» **Exercise brief**
Pull out every line in the data that has the string "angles" in it.

» **Data below**

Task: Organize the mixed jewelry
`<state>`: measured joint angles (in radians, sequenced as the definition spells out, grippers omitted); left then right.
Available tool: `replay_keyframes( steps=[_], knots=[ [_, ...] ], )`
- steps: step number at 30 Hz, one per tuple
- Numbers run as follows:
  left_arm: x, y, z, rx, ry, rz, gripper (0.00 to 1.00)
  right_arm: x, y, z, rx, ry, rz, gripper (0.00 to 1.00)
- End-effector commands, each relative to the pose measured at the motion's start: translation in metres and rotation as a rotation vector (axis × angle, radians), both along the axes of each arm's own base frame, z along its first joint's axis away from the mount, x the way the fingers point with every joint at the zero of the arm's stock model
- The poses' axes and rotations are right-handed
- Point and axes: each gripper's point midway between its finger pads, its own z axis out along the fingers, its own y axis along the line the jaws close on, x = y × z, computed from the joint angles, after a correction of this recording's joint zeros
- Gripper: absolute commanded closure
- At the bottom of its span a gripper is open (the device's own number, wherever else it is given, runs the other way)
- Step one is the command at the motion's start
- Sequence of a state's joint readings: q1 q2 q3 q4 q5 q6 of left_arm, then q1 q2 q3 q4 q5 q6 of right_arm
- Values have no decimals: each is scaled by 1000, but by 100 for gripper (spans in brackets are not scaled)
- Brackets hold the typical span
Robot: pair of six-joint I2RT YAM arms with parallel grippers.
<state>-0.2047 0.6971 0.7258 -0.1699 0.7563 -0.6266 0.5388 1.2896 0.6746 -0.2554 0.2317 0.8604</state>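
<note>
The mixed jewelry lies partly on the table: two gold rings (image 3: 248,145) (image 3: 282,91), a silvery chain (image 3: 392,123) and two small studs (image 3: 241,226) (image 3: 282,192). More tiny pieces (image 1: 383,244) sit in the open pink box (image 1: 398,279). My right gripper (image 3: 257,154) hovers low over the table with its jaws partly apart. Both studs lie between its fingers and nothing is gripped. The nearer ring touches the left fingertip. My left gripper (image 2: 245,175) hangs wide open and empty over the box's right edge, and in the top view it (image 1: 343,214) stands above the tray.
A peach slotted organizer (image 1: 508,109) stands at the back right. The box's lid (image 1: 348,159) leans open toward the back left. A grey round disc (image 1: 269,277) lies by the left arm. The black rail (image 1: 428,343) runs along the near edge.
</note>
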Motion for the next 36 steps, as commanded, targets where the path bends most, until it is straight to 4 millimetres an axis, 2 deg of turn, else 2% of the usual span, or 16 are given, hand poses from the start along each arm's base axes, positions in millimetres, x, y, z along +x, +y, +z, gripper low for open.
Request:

» **Exercise output**
`<state>`: measured joint angles (in radians, sequenced as the definition spells out, grippers omitted); left then right.
- Point and axes: each gripper's point midway between its finger pads, its own z axis out along the fingers, its own y axis along the line the jaws close on, x = y × z, computed from the joint angles, after a correction of this recording's joint zeros

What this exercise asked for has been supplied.